Rodgers' frantic playing on "Unfinished Look" and opener "Sprint" compliment JW's swift hands perfectly. This is about as good as free improv gets in Nashville. On other songs ("Build", "Abstract") he lets his Rhodes melt into ring-modulator and delay effects while Westberry deftly adds color, playing on the toms and accentuating different tones, pings and hisses from his cymbals, pretty badass. But on other tracks like "Light", the piano playing is so simple, white-keys-only kinda stuff, that you can hardly believe dude has a degree in performance from a major university, which I can only assume he does.
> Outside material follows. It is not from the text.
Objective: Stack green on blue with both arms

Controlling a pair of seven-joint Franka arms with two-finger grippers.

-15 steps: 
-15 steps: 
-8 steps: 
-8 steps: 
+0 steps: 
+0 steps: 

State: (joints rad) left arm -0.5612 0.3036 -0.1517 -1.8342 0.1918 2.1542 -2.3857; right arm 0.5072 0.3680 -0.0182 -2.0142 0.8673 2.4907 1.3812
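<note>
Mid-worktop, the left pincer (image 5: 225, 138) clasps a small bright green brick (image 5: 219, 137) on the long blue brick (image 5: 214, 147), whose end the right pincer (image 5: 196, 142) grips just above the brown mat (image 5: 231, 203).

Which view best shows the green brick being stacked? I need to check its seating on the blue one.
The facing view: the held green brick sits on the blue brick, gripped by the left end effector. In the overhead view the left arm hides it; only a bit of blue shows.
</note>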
The ambient-piano isn't always bad. Take for example, "Stuttering" which features light-modal playing at first that eventually catches on itself and loops like a CD skipping at a particularly pleasant moment. It's like glitch-jazz, and that's pretty cool.
Similarly, Santiago's dark-toned, unpretentious trumpet-playing sounds beautiful and rich sometimes ("Conversation Piece B", "The Unwritten Rule"), but he sometimes flounders into obvious arpeggios that harken to well-worn standards, and these feel too much like accidents, like he doesn't know quite where to go next and is treading water. On moodier material like "Conversation Piece C", he seems to attempt Coltrane-Minor-seriousness from his horn while Westberry conjours similarly at the kit, all rolls and crashing cymbals like Love Supreme's "Resolution".
Westberry may have the technical chops, but he's not quite convincing in this mode of "heavy" Jazz. He's too polite. But then album-closer "Abrupt" may be the most "challenging" track and one of my favorites and it cuts off mid-riff. I wish it lasted longer!
Classy looking, totally-recycled sleeve and insert. Self-released.